ACTION ITEM – Check every line below for the word "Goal" and give only the number of lines where it appears.

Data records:

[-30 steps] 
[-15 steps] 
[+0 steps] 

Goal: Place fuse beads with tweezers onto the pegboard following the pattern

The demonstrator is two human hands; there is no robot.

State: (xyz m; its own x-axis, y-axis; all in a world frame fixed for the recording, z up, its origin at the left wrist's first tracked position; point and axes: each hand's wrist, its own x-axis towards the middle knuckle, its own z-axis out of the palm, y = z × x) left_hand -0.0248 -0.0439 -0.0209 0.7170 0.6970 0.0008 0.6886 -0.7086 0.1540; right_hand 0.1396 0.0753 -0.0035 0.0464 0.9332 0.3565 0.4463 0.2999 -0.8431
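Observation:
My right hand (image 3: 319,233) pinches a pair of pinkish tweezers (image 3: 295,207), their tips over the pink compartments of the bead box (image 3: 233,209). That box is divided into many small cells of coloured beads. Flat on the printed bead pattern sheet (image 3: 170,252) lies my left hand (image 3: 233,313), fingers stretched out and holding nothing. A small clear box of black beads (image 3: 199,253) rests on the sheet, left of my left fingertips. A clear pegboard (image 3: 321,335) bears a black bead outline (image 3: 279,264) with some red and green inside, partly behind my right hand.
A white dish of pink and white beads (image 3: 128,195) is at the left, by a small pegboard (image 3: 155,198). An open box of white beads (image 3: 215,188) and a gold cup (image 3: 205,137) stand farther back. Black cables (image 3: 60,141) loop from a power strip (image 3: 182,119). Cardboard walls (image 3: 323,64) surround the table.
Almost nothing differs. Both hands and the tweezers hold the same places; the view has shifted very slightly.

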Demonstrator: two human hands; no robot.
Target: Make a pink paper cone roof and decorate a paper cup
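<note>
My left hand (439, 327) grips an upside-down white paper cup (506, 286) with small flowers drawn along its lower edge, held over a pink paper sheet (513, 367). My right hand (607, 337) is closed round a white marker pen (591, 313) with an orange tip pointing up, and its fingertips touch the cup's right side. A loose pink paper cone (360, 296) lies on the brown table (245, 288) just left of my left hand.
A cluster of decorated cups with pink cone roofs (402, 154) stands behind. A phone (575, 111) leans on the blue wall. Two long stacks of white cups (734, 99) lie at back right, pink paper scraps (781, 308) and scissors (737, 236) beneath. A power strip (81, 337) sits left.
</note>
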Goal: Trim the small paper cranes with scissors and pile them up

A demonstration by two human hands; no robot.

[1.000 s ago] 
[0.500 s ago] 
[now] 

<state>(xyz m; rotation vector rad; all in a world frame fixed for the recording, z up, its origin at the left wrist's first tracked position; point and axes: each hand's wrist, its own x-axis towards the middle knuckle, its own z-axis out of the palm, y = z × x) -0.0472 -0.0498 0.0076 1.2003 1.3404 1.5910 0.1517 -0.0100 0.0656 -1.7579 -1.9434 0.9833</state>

EXERCISE RESPONSE – 2